Brief: Set the listing down exactly; no pictures.
==================================================
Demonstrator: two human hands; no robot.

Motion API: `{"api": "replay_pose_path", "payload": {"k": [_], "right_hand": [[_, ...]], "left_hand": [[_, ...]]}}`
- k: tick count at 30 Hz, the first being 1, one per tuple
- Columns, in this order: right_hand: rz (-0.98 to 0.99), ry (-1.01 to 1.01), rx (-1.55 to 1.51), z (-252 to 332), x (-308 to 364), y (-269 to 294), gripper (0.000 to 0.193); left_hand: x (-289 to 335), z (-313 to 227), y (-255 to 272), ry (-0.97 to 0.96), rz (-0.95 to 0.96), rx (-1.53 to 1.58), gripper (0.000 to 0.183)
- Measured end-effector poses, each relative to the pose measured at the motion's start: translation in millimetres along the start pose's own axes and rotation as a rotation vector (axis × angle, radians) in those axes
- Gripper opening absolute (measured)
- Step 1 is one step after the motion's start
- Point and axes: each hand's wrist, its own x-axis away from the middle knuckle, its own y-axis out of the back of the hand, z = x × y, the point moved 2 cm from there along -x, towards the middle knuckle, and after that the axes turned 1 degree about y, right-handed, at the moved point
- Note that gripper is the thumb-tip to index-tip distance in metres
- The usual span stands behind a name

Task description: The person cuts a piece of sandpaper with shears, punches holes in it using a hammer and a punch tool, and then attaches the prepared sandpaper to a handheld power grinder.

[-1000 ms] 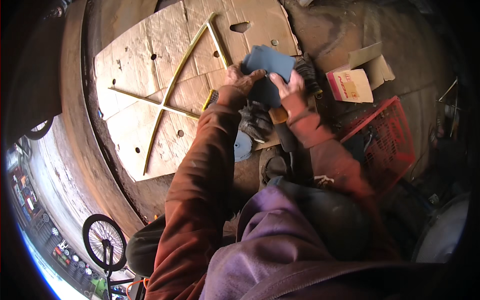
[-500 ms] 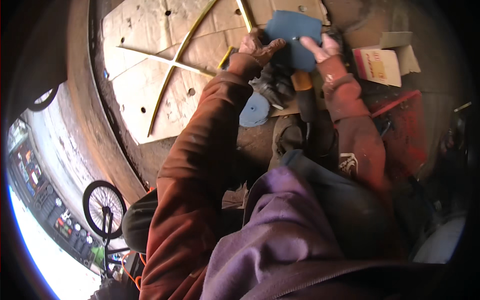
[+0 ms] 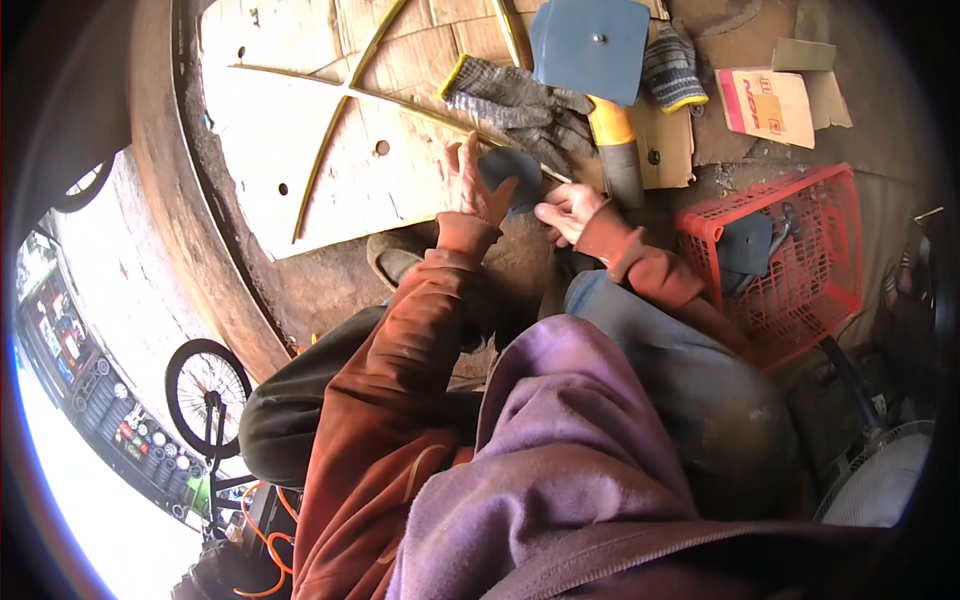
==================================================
Solution to this task:
Demonstrator: two human hands; no robot.

Motion API: `{"api": "replay_pose_path", "payload": {"k": [_], "right_hand": [[_, ...]], "left_hand": [[_, ...]]}}`
- k: tick count at 30 Hz, the first being 1, one per tuple
- Columns, in this order: right_hand: rz (-0.98 to 0.99), ry (-1.01 to 1.01), rx (-1.55 to 1.51), z (-252 to 332), x (-308 to 364), y (-269 to 294), gripper (0.000 to 0.193); left_hand: x (-289 to 335), z (-313 to 227), y (-255 to 272), ry (-0.97 to 0.96), rz (-0.95 to 0.96), rx (-1.53 to 1.58), gripper (0.000 to 0.183)
- Measured end-effector poses, each relative to the pose measured at the motion's start: translation in millimetres along the start pose's own axes and rotation as a rotation vector (axis × angle, radians) in those axes
- Gripper opening absolute (measured)
- Step 1 is one step after the motion's start
- Point and axes: each hand's wrist, its own x-axis away from the middle knuckle, its own y-axis out of the back of the hand, z = x × y, the point moved 2 cm from there along -x, towards the middle knuckle, and after that the axes turned 1 degree about y, right-handed, at the moved point
- Note that gripper is the thumb-tip to index-tip distance in metres
- The usual span stands behind a name

Task description: The person cuts a piece of sandpaper with shears, punches holes in it using a hammer and a punch tool, and then attaches the prepared sandpaper to a handheld power grinder.

[-1000 ms] 
[-500 ms] 
[+0 ms] 

Nothing else is needed to complete the exercise.